THE TASK:
Whenever a line of the listing contains "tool", it counts; give the total number of such lines and nothing more.

+++ DATASET

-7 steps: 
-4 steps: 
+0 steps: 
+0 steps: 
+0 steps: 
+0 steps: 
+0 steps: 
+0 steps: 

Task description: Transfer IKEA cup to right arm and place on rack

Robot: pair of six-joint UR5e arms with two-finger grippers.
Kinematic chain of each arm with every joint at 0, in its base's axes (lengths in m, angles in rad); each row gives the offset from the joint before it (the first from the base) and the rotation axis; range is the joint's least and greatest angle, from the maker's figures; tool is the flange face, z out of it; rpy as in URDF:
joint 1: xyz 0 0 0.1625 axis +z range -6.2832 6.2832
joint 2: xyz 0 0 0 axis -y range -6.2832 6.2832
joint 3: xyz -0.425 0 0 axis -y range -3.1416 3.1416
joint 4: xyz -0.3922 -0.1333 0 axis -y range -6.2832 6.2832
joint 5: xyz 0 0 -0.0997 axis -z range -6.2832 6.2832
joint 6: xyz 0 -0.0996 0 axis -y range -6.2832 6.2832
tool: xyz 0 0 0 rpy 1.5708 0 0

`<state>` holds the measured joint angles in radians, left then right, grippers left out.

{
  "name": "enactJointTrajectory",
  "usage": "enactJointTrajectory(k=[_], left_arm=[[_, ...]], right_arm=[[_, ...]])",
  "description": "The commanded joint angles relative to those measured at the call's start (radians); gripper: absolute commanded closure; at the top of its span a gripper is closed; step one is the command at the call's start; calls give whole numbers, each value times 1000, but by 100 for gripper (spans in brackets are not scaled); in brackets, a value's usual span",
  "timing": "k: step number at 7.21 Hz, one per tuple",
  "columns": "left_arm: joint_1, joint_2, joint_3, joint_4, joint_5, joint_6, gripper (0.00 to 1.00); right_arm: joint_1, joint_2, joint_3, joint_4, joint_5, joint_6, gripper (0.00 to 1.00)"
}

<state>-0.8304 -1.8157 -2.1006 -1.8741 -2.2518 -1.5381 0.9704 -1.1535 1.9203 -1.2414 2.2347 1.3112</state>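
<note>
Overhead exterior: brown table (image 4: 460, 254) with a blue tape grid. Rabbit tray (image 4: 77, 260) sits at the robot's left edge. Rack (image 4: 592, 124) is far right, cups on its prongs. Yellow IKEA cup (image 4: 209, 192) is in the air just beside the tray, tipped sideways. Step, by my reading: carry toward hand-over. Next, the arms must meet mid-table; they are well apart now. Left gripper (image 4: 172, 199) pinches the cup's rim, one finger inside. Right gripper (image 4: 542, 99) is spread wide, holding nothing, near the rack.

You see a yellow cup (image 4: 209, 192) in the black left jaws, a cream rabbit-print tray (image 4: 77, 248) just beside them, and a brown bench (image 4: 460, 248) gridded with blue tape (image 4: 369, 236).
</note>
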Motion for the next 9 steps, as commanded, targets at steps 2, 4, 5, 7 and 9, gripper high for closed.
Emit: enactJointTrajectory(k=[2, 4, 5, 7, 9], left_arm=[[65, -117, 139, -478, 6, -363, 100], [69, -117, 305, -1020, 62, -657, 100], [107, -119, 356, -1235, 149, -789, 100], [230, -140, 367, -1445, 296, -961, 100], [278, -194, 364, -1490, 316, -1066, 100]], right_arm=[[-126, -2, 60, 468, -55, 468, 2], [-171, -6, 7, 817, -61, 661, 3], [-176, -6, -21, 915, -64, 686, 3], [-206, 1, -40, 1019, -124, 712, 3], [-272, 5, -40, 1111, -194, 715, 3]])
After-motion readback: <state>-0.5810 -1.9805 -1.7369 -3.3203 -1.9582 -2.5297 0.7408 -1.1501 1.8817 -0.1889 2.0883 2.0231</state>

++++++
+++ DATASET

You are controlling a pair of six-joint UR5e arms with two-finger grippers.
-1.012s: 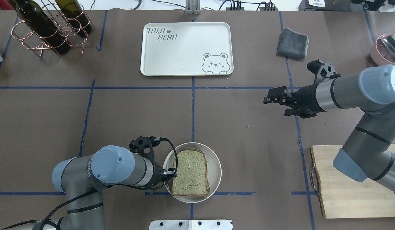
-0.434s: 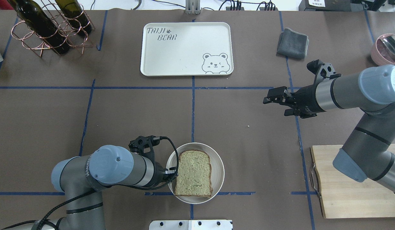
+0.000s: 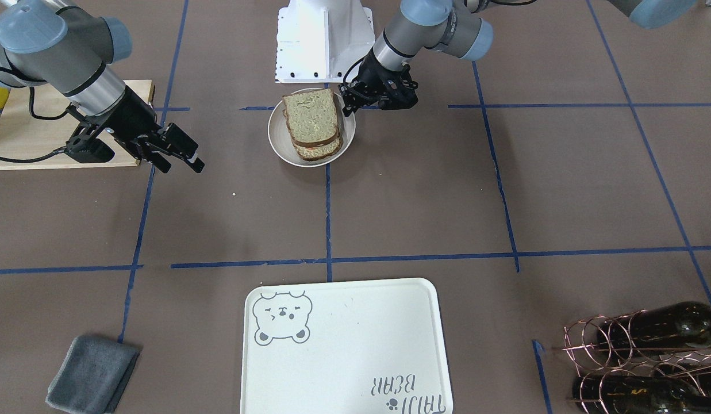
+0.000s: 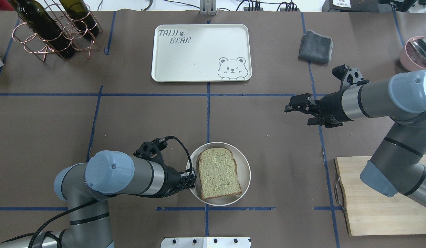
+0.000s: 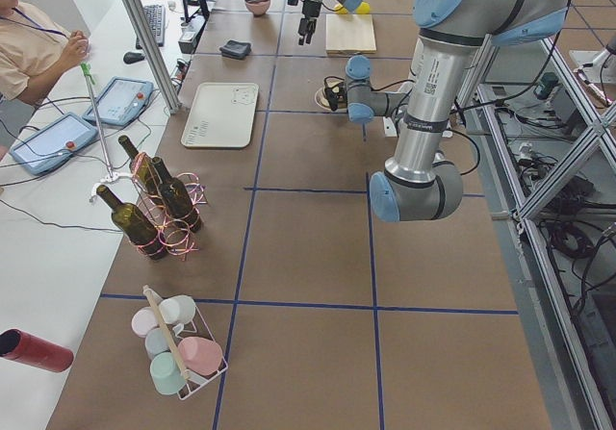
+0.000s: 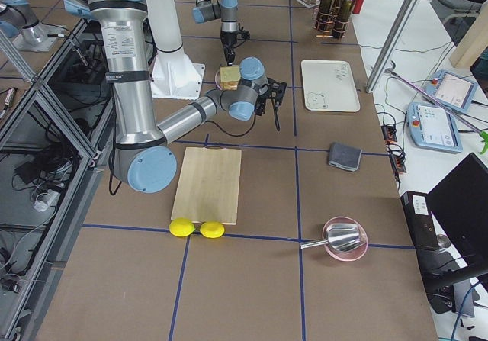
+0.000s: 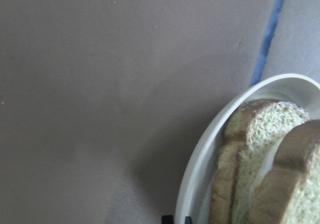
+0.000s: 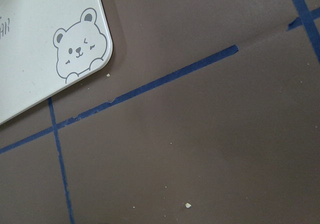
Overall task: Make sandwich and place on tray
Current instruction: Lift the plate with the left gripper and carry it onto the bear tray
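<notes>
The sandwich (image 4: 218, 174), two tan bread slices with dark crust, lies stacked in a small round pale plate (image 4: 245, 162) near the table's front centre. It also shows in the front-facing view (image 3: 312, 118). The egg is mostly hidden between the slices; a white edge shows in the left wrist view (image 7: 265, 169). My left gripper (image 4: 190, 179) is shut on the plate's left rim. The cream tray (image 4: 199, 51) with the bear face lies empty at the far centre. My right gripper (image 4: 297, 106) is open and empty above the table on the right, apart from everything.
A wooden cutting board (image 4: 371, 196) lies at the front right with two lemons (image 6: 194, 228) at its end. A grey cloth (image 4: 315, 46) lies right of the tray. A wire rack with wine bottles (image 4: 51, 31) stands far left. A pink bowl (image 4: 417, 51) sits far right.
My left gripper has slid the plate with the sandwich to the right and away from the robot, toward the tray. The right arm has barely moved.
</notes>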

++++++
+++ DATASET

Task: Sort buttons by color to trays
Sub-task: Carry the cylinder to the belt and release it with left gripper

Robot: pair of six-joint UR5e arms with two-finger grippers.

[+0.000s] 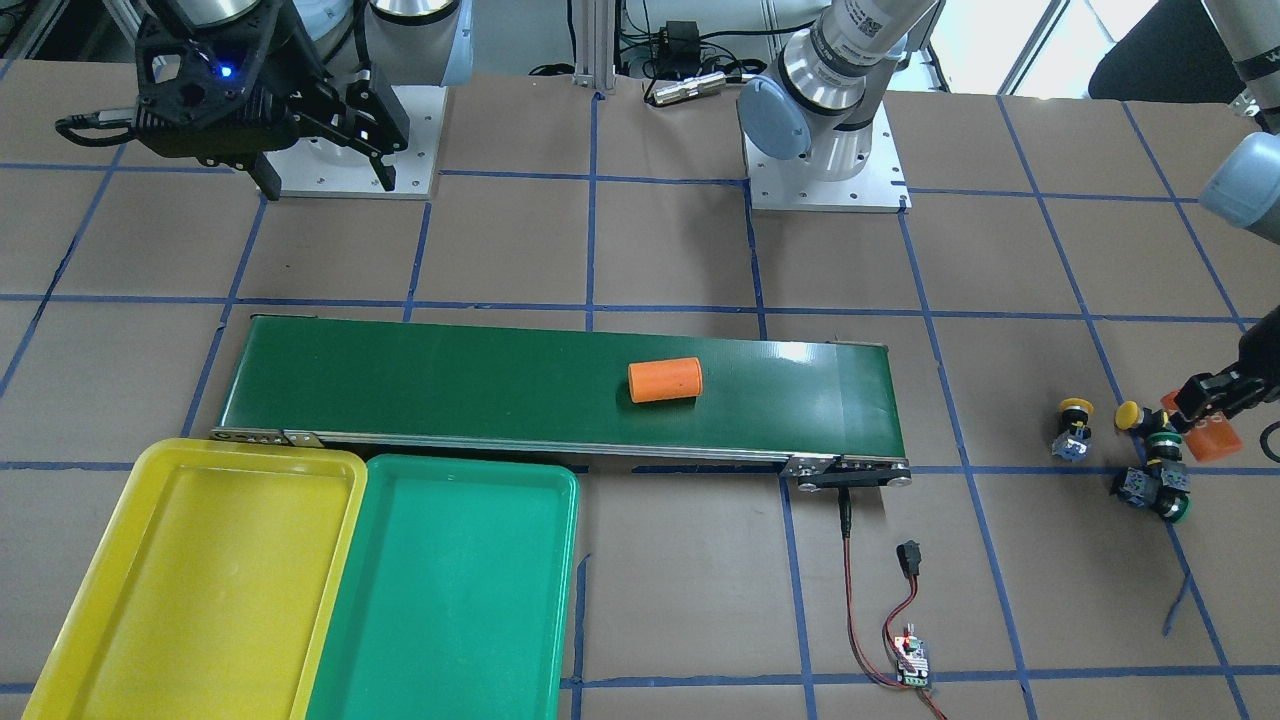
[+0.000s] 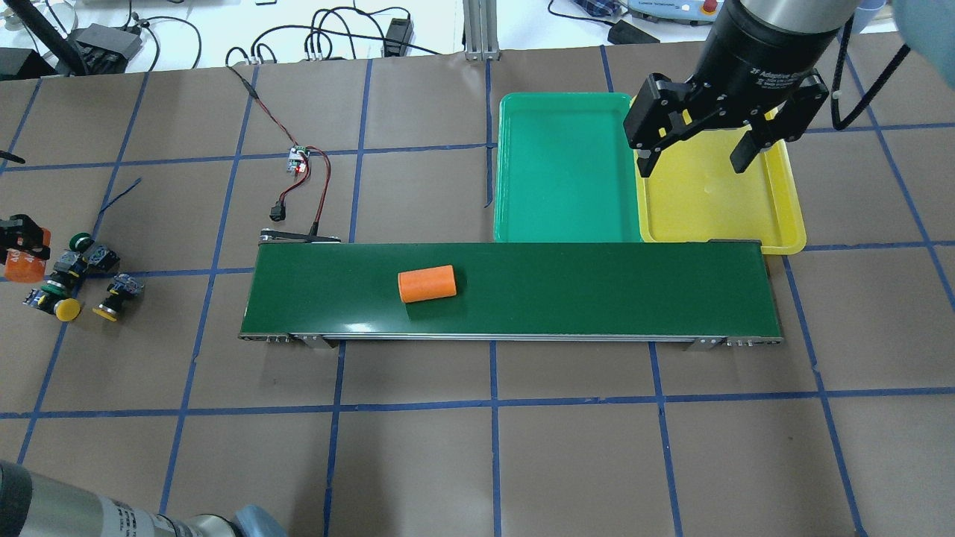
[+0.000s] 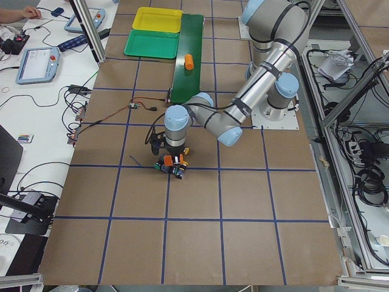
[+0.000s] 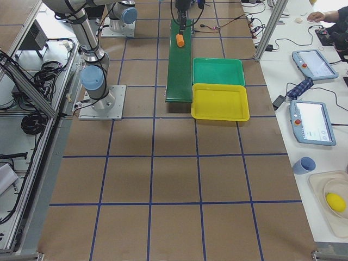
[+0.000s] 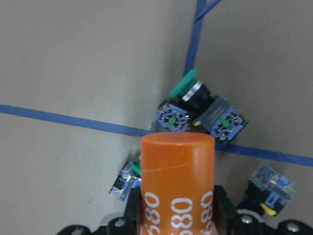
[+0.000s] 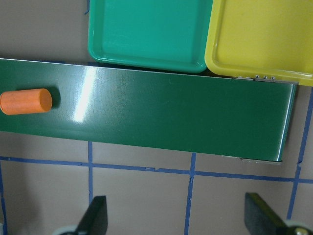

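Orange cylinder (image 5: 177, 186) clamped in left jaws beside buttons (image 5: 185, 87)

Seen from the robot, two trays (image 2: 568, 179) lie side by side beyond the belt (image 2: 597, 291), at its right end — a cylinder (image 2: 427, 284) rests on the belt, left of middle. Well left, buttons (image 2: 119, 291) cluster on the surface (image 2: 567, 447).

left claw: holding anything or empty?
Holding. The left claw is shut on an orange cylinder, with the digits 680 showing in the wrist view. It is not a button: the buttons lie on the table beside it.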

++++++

EXERCISE OUTPUT:
2